CURRENT DESIGN RECOMMENDATIONS
The Town of Watertown is in the process of refining the design of the Mount Auburn Street corridor. The project team is analyzing segments of the corridor based on their different transportation needs, varying land use and unique character.
The project team is continuing to analyze alternatives for each segment of the corridor based on public comments and coordination with the City of Cambridge and the MBTA. At the November 20, 2017 presentation to the Watertown Town Council Public Works Committee, the project team presented the below recommendations for the corridor.
West of Common Street
Traffic volumes require maintaining four lanes of travel (two lanes in each direction). There are no proposed changes to the existing roadway configuration at this time.

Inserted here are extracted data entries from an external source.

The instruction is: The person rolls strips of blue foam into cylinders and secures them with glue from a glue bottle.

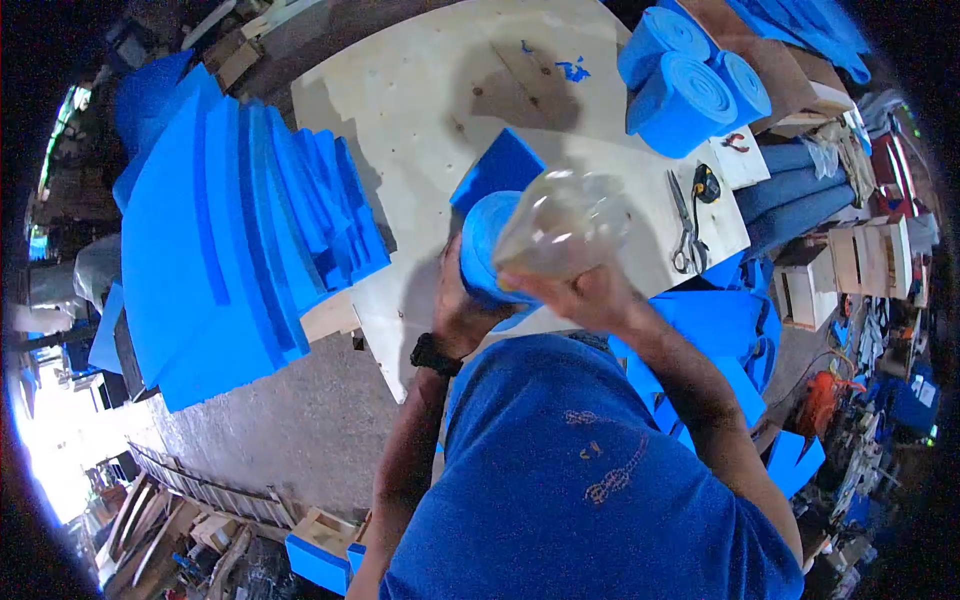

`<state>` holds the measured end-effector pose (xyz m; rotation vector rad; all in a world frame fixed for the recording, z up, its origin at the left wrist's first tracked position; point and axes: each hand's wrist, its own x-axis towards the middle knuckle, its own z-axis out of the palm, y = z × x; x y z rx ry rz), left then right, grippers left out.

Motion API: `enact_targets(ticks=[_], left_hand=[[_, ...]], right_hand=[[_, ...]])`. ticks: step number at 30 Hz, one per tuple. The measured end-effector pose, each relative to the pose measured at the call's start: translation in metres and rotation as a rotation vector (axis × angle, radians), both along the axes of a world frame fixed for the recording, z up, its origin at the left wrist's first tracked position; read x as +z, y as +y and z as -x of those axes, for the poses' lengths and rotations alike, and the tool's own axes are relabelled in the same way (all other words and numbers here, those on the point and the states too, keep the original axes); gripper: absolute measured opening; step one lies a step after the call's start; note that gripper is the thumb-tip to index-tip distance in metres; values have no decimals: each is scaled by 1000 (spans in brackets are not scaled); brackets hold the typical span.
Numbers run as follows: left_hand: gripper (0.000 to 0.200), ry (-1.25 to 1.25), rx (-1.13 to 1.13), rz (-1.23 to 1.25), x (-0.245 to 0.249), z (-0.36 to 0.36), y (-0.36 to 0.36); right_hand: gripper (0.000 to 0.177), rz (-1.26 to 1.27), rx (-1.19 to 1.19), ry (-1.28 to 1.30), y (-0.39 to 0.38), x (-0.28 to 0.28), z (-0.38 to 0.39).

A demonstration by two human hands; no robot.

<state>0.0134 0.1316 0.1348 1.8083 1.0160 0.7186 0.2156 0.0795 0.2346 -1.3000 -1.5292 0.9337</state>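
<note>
A blue foam roll [488, 235] is in front of my body, close over the near edge of the plywood table [420, 100]. My left hand [460, 312], with a dark band at the wrist, is wrapped round the roll's left side. Beyond the roll, a flat blue foam piece [500, 168] lies on the table. My right hand [590, 298] is closed on a clear, shiny plastic sheet [575, 225], which bulges over the roll's right side and is smeared by motion. The right fingertips are right at the roll's lower edge.
Blue foam sheets [220, 250] are stacked at the left. Several finished foam rolls [685, 105] stand at the far right of the table. Scissors [688, 238], a tape measure [706, 183] and red-handled pliers [735, 143] lie nearer. More blue foam [715, 325] is beside my right arm.
</note>
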Motion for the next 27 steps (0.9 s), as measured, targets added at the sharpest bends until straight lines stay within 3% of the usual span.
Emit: enact_targets(ticks=[2,5,6,9,13,15,17,18,21,24,27], left_hand=[[116,34,-13,31,5,-2,4],[109,17,1,-3,8,-4,6],[108,35,32,-27,9,-5,0],[109,2,44,-11,7,-8,3],[111,-72,51,1,-10,-7,-3],[113,-18,46,11,-3,-6,-3],[115,53,44,9,6,-6,-2],[115,80,43,-2,8,-7,-2],[116,82,55,-40,6,-5,-4],[117,113,58,-84,6,-5,-5],[118,94,57,-97,1,-8,-6]], right_hand=[[28,-249,-31,-177,-4,1,7],[26,52,-167,145,-16,-25,-25],[24,-201,-29,-657,-17,-37,-60],[13,129,-208,-126,-13,-36,-70],[28,-26,-304,197,-11,-28,-15],[31,-267,-269,-136,-1,-26,-22],[31,-5,-236,-65,-2,-46,-46],[27,68,-200,-263,1,-42,-61],[21,-127,-199,-128,8,-43,-60],[19,13,-200,143,6,-45,-40],[20,-44,-216,56,26,-69,-56]])
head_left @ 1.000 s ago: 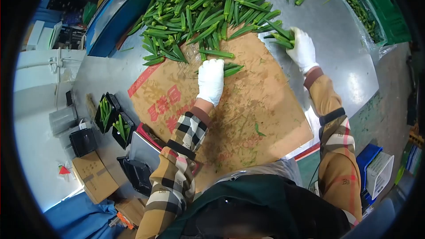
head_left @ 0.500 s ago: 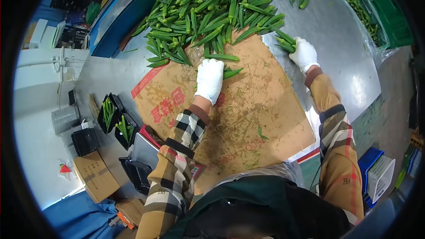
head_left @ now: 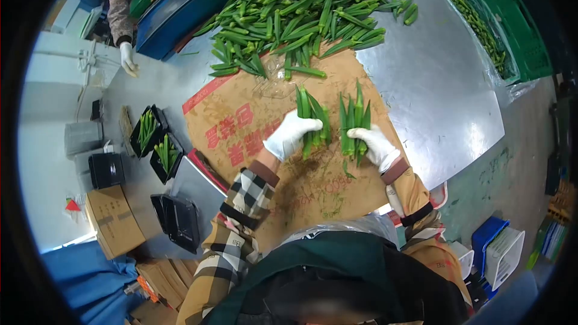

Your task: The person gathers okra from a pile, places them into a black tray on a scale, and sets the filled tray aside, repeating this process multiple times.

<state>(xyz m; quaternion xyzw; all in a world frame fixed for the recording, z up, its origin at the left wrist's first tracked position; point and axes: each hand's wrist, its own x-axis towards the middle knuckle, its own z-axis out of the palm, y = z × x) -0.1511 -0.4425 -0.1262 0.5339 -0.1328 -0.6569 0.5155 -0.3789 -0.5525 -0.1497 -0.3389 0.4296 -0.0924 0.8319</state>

Common Street to Dexter Avenue
Traffic volumes allow for the road diet, or one travel lane in each direction. There is space available for left turn pockets at a majority of the intersecting side streets.
On the north side of Mount Auburn Street (to Watertown Sq.), a buffered bike lane along the curb (with a 3-foot painted buffer) is proposed. Flexible posts can be considered in the future.
On the south side of Mount Auburn Street (to Cambridge), a buffered bike lane between the travel lane and the parking lane (with a 2-foot painted buffer on each side) is proposed.
Coolidge Square (Dexter Avenue to Arlington Street)
The design of this segment is in progress. An open house will be held in January 2018 to discuss the unique features and challenges in this corridor, including additional parking demands, limited business district designation, a need for loading/delivery areas, and pedestrian activity.
Arlington Street to Cambridge city line
A separated bike lane in each direction is not feasible based on the project team's analysis. The project team is investigating a combination of separated/buffered options in this segment.
At signalized intersections, bike boxes, striping and additional signage will help increase drivers' visibility of bicyclists. Similarly, pavement markings will be installed to call attention to bicyclists in the road at unsignalized intersections.
The plans will continue to change as the design advances. Selected, preliminary intersection plans can be found in the presentation from the December 8, 2016 public meeting. Additional intersection plans can be found in the December 2016 Roll Plan. However, these plans do not reflect the recommendations outlined above and will be updated as the 25% Design process continues. Additional conceptual design plans and supporting materials can be found on the Documents page.